Prepared by R.R. Donnelley Financial -- Form 8-K for Boyd Gaming
 
SECURITIES AND EXCHANGE COMMISSION
Washington, D.C. 20549
 
FORM 8-K
 
CURRENT REPORT
PURSUANT TO SECTION 13 OR 15(d) OF THE
SECURITIES EXCHANGE ACT OF 1934
 
Date of Report: June 27, 2002
 
BOYD GAMING CORPORATION
(Exact Name of Registrant as Specified in its Charter)
 
Nevada
(State or Other Jurisdiction of
Incorporation or Organization)
 
1-12168
(Commission File Number)
 
88-0242733
(I.R.S. Employer Identification No.)
 
2950 Industrial Road
Las Vegas, Nevada 89109
(Address of Principal Executive Offices) (Zip Code)
 
(702) 792-7200
(Registrant’s telephone number,
including area code)


 
ITEM 5.    Other Events.
 
On June 26, 2002, Boyd Gaming Corporation, a Nevada corporation (the “Company”) entered into a Second Amended and Restated $500 million bank credit facility (the “New Bank Credit Facility”) dated as of June 24, 2002, with Canadian Imperial Bank of Commerce and certain other financial institutions replacing its existing bank credit facility. The New Bank Credit Facility consists of a $400 million revolver component and a $100 million term loan. The revolver portion of the New Bank Credit Facility matures in June 2007 subject to the repayment and/or refinancing of the Company’s 9.50% senior subordinated notes due 2007 prior to December 31, 2006. The $100 million term loan component matures in June 2008 subject to the same requirements regarding the repayment and/or refinancing of the Company’s 9.50% senior subordinated notes due 2007. In the event the Company has not repaid or refinanced its senior subordinated notes due 2007, prior to December 31, 2006, the maturity date for both the revolver and the term loan is March 31, 2007. The term loan will be repaid in increments of $0.25 million per quarter beginning on September 30, 2002 through March 31, 2008. The interest rate on the New Bank Credit Facility is based upon either the agent bank’s quoted base rate or the eurodollar rate, plus an applicable margin that is determined by the level of a predefined financial leverage ratio.
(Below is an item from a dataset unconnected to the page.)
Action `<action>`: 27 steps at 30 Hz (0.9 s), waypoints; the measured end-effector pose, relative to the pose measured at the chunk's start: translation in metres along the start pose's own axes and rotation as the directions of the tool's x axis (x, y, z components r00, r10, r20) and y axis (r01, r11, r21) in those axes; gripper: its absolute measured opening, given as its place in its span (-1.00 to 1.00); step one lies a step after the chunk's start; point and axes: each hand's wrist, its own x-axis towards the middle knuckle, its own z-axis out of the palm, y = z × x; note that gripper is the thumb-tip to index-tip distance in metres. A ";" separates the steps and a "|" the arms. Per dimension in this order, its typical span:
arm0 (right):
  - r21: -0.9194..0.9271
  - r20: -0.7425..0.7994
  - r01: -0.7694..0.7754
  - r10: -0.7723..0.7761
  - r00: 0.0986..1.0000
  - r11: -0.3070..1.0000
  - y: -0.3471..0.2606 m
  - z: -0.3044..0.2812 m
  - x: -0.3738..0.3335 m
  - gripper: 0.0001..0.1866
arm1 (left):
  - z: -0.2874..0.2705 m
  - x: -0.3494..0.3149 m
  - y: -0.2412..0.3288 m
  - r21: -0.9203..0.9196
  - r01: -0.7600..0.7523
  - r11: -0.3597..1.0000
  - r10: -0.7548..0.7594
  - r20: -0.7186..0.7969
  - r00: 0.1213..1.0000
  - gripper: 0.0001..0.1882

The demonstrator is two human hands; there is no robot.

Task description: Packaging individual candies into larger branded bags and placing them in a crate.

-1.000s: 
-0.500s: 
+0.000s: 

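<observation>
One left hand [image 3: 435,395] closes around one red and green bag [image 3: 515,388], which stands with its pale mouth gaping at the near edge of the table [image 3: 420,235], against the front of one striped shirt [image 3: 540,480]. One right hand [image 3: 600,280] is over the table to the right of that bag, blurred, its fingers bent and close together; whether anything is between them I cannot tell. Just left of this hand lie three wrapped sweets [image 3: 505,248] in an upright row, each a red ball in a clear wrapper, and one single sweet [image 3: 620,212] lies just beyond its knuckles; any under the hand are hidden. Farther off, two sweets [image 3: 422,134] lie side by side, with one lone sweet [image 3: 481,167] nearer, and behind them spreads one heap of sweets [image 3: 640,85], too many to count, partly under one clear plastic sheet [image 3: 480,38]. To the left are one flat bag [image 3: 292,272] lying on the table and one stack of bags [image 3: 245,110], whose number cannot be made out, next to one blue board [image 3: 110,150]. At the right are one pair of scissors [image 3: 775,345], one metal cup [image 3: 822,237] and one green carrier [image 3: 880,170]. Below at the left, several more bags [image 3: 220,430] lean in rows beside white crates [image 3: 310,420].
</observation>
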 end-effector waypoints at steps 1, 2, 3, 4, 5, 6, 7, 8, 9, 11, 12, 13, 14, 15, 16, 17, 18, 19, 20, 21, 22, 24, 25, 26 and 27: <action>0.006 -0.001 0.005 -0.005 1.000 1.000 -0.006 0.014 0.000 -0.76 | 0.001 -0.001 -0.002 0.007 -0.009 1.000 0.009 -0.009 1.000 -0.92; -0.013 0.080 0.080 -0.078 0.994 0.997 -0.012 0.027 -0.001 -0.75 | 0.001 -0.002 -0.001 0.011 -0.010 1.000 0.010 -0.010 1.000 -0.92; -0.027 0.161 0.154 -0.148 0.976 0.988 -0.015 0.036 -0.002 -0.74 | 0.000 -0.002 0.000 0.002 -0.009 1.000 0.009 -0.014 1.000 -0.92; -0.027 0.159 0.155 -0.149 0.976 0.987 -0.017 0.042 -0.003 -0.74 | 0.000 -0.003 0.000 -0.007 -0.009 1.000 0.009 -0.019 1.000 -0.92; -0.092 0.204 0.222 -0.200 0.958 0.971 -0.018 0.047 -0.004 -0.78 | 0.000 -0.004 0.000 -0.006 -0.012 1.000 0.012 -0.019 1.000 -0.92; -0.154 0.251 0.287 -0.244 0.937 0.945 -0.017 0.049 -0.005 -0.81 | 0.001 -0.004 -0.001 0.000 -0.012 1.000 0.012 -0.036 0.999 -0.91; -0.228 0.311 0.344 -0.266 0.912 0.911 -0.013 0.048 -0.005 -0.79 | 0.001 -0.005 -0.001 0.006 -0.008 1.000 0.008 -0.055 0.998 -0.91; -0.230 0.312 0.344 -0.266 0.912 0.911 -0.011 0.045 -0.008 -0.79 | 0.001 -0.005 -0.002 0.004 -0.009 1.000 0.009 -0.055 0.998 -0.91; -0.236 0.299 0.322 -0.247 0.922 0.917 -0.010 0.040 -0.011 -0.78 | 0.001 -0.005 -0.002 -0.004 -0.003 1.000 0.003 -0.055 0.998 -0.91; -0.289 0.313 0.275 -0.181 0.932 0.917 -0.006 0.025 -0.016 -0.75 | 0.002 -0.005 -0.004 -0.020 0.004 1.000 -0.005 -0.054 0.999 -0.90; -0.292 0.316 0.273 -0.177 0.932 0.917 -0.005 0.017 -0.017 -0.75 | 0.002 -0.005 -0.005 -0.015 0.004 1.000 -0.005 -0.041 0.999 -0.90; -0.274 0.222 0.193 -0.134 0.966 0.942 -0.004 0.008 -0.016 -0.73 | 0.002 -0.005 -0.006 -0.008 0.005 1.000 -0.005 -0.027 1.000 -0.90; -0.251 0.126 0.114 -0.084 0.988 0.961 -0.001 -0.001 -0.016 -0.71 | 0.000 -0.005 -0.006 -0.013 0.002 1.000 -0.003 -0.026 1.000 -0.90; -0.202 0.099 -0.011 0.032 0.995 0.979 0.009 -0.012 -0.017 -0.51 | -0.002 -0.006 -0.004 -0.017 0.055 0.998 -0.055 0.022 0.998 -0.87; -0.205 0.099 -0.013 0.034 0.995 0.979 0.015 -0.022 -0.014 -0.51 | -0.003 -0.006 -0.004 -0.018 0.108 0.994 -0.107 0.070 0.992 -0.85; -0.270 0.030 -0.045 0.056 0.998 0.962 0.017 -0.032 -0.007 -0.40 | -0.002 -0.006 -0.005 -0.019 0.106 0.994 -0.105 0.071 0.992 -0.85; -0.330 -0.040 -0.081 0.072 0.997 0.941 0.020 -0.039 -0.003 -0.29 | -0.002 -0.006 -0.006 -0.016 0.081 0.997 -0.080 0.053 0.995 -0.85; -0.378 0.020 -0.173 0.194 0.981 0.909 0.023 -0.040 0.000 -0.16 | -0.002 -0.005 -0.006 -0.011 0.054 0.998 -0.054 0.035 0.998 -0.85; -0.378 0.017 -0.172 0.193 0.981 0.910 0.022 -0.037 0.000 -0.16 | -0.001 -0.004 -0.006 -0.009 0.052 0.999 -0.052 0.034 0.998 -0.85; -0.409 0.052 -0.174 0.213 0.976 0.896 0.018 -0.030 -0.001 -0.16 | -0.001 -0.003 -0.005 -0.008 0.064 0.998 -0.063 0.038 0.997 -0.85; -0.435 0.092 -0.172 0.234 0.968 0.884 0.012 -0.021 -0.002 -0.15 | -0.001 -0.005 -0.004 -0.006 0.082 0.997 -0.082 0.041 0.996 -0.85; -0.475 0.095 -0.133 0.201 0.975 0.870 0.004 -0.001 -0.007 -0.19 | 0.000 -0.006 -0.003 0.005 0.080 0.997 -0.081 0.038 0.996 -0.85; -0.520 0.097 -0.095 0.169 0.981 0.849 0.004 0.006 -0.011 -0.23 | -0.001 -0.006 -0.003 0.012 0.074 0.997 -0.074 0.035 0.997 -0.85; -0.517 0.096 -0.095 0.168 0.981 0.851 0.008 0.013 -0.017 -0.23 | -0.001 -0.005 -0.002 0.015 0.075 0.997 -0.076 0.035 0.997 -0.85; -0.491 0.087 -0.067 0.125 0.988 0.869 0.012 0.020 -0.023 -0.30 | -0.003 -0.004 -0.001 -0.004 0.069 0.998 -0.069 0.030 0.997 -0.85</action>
In addition, the Company will incur a commitment fee on the unused portion of the revolver that ranges from 0.375% to 0.50% per annum. The New Bank Credit Facility is secured by substantially all of the Company’s real and personal property, including that of its 12 casino properties.
 
The New Bank Credit Facility contains certain financial and other covenants, including, without limitation, various covenants (i) requiring the maintenance of a minimum net worth, (ii) requiring the maintenance of a minimum interest coverage ratio, (iii) establishing a maximum permitted total leverage ratio and senior leverage ratio, (iv) imposing limitations on the incurrence of additional indebtedness, (v) imposing limitations on the maximum permitted expansion capital expenditures during the term of the New Bank Credit Facility, (vi) imposing limits on the maximum permitted maintenance capital expenditures during each year of the term of the New Bank Credit Facility, (vii) imposing restrictions on investments, dividends and certain other payments, (viii) imposing a limitation on the maximum permitted amount of hedging obligations, and (ix) imposing limitations on the maximum permitted rental expense during each year of the term of the New Bank Credit Facility.
 
ITEM 7.    Financial Statements and Exhibits.
 
(a)  Not applicable.
(b)  Not applicable.
(c)  Exhibits.
 
Exhibit Number

  
Description

10.31
  
Second Amended and Restated Credit Agreement dated as of June 24, 2002, among Boyd Gaming Corporation as the Borrower, certain commercial lending institutions as the Lenders, Canadian Imperial Bank of Commerce as the Administrative Agent, Bank of America, National Association and Wells Fargo Bank, N.A. as Co-Syndication Agents and Credit Lyonnais New York Branch and Deutsche Bank Securities, Inc. as Co-Documentation Agents.

2


 
SIGNATURE
 
Pursuant to the requirements of the Securities Exchange Act of 1934, the registrant has duly caused this report to be signed on its behalf by the undersigned hereunto duly authorized.
 
           
BOYD GAMING CORPORATION
Date:  June 27, 2002        
         
/s/    ELLIS LANDAU        

               
Ellis Landau
Executive Vice President, Chief Financial
Officer and Treasurer

3


 
INDEX TO EXHIBITS
 
Exhibit

  
Description

10.31
  
Second Amended and Restated Credit Agreement dated as of June 24, 2002, among Boyd Gaming Corporation as the Borrower, certain commercial lending institutions as the Lenders, Canadian Imperial Bank of Commerce as the Administrative Agent, Bank of America, National Association and Wells Fargo Bank, N.A. as Co-Syndication Agents and Credit Lyonnais New York Branch and Deutsche Bank Securities, Inc. as Co-Documentation Agents.